Dwight D. Eisenhower kicked off the trend in 1952, producing a series of short videos in which he appeared as a megalomaniacal 1940s grammar school teacher giving stiff, no-nonsense answers to the big questions. These questions were posed by real-life, honest, hardworking Americans; people who definitely did not come across as terrified stooges coerced into asking trite, prewritten questions by threats of after-school detention and a ruddy good caning.
After these early forays into televised public relations, American politicians soon found that by adhering to certain conventions they could be sure of electoral success—or at least of producing a slew of fantastic Youtube videos. Below I outline some of these with what I feel—after one Sunday afternoon’s extensive research—are the very best exponents of their respective genres.
The campaign ad was originally intended as a time-saving strategy: why haul yourself all the way over to Wisconsin to grin inanely at a load of unconvinced factory workers when you can fire off a quick video while kicking-back at campaign HQ and leering at the attractive new intern (Mr. Clinton)? All the same, American voters still wanted to hear the important stuff from an apparently honest, down-to-earth candidate, and how better to do so than with the old stripped back, keep-it-simple, face-to-camera monologue (especially if you’ve got all the abundant charisma of Richard Nixon)?
Soon enough, however, avuncular charm alone became too mild to cut the electoral mustard. To spice things up a bit, American politicians had to create a powerful culture of fear that meant voters simply had to tick their name at the ballot box, or face some pretty dire consequences.
As we are all well aware, every American parent is terrified of their precious little Mary-Lou being blown to smithereens in a nuclear holocaust. Luckily, the American politician is on hand to prevent this horrifying situation from unfolding, and no one illustrates this better than the dependable Lyndon B. Johnson.
Him again: here’s a great example of a candidate using the campaign ad to set out a clear platform: Vote LBJ for ice-cream, or Barry Goldwater for the painful deaths of you and all your family.
In a 21st century reworking of the classic ‘nuclear threat ad’, Dan Fanelli makes it clear to voters that while the imminent threat of atomic bombs has been assuaged, there are still really dodgy looking blokes hanging out in non-descript warehouses and plotting the wholesale destruction of western civilisation. This video features some welcome self-deprecating humour, and some old-fashioned, no-nonsense racial profiling.
Oh no he dit-int! If you’re struggling to think up ways to convince people that you are the honest, reliable, family-man for the job, then fortunately you can sure as hell bet that your opponent is as woefully inadequate as you are. Tell the voters this: you’ll look good… sort of.
That’s right: French.
Commitment to artistic innovation has had the side-effect of producing some pretty baffling efforts from electoral nominees. While these videos may not be the most convincing, we must admire them for their courage, ingenuity, and utter insanity.
An artistic effort by an honest man with an honest surname. Even ol’ Mike himself admitted that he had no idea what the intended message of this video was.
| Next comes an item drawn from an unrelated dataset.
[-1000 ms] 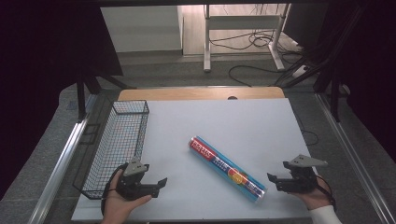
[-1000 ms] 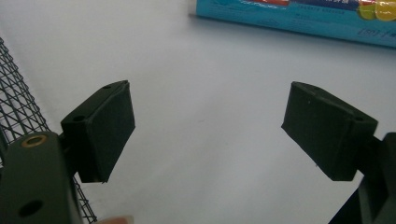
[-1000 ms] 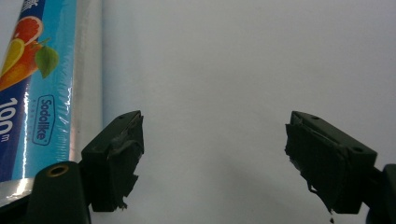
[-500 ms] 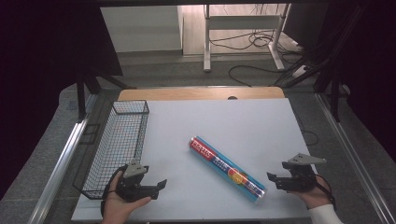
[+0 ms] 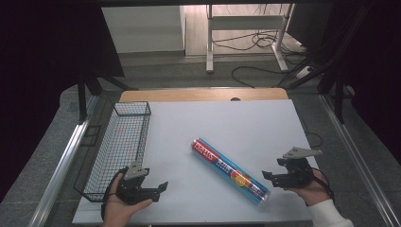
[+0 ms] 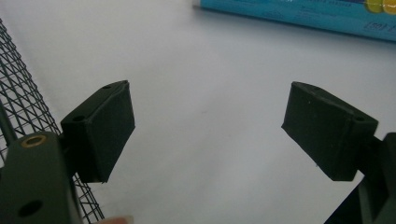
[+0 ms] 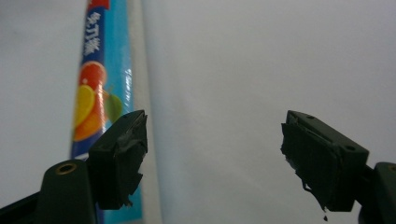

He suggests something about individuals, change, and ripples; it looks more like the confusing ending of a fishing trip that went very, very awry. This is also a valuable lesson in ‘not-just-going-with-whatever-happens-to-be-offered-up-first-in-the-brainstorming-session’.
It may surprise you to learn that Mike Gravel has not held any political office since 1981.
This one feels a bit like it’s the result of a misplaced super-injunction. I think they’re referring to the potential threat from the Soviet Union… if there is a Soviet Union.
Such is Dale Peterson’s contribution to the field that it seems entirely appropriate to reward his endeavours with his own special section. Confined to the murky depths of Alabaman state politics, his ads may not have the multi-billion dollar funding available to the big boys in Washington, but Dale sure knows how to make an earnest campaign ad with a bit of southern heart. His aesthetic is simple and powerful: hat, horse, gun; and his steadfast commitment to dealing with those damned thugs and criminals is admirable.
And so there you have it. The political campaign ad is the ultimate medium through which to reach your voters, and presents a win-win situation for any candidate. Do it right and you’ll create an angry, terrified, and sufficiently confused public who will be raring to tick your name on the ballot paper. Do it wrong and at least you’ll have the genial Mike Gravel to commiserate with over beers and trout—though you’ll probably have to supply both.